- Developer: Magnavox
- Publishers: NA: Magnavox; PAL: Philips;
- Designer: Ed Averett
- Platform: Odyssey²/Videopac
- Release: NA: August 1980; PAL: 1981;
- Genre: Sports (Volleyball)
- Modes: Single-player, Multi-player

= Volleyball! =

1980 video game

Volleyball!, known in Europe as Videopac 28 - Electronic Volleyball, is a 1980 volleyball video game created by Ed Averett and published by Magnavox and Philips for the Magnavox Odyssey 2 also known as the Philips Videopac G7000. Players either compete with each other or a computer opponent by controlling six volleyball players simultaneously. The game received mixed reviews from critics, some of whom praised its attempt to recreate the feel of the original sport while others criticized it for being too much like Pong.

== Gameplay ==
Players take control of an entire teams worth of players who must pass a ball back and forth to each other while keeping the ball from falling to the bottom of their side of the court. The game is played from an isometric perspective, with the net represented by a line that travels most of the way up the center of the court. All six teammates are controlled at once as a unit. The ball bounces off the walls and net in a similar manner to the ball from Pong and can only be received by teammates who are currently moving. Players can pass the ball to one team member to another, serve the ball over the net, or spike the ball by pressing the action button the instant a teammate receives the ball. Volleyball! includes both a single-player mode against a computer opponent and a two player versus mode.

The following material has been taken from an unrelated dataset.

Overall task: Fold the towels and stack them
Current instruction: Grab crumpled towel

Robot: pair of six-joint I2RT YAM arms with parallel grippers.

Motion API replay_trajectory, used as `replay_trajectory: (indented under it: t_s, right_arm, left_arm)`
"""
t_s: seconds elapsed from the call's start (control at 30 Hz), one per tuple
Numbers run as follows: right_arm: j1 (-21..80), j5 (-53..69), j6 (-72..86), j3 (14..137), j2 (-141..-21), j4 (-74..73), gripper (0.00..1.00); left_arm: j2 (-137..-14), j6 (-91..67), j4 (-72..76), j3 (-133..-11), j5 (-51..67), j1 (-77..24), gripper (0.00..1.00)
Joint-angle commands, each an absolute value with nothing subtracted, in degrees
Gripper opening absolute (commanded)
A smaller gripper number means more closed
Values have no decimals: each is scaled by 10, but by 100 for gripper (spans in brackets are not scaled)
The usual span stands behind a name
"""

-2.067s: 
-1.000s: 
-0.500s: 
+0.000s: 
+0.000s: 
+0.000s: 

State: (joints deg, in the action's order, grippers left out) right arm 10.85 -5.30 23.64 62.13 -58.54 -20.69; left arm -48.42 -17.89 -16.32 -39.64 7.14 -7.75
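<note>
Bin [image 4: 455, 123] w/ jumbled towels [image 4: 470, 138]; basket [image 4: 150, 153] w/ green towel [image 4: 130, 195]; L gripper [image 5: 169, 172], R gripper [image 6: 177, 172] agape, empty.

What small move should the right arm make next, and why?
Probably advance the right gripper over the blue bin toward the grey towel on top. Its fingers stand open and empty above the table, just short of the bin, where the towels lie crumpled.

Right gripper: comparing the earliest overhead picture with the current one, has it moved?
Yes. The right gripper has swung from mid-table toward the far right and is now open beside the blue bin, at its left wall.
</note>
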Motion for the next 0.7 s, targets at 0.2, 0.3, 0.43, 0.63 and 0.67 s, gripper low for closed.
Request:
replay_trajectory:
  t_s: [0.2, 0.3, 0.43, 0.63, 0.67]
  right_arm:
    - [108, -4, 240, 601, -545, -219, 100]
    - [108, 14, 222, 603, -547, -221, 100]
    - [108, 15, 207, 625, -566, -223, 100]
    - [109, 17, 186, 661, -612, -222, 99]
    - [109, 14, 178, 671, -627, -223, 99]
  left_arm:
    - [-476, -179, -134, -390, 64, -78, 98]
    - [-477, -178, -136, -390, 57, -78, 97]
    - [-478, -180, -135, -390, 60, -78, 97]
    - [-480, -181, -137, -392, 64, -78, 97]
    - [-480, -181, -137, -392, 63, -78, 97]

A screenshot from Volleyball!

==Reception==

Writing for "Arcade Alley", a column of Video, Bill Kunkel and Arnie Katz said Volleyball was proof that "a cartridge can be a bad simulation but an excellent game." They applauded the inclusion of a one player mode. In contrast Electronic Games 1983 Software Encyclopedia called it "probably the closest approach to the real sport to be found in the videogame world." They called it a simple game but thought the on-screen characters and sound effects made it a more entertaining package. Paul Kupperberg writing for Video Action thought the game's sound effects were "interesting".

French magazine Tilt did not like the large size of the players and the ball, which take up the entire court. They found it to be impossible to miss the ball. Brett Weiss in 2011 called it a "dumbed down version of the sport it is trying to emulate" considering the game to be essentially a variation on Pong.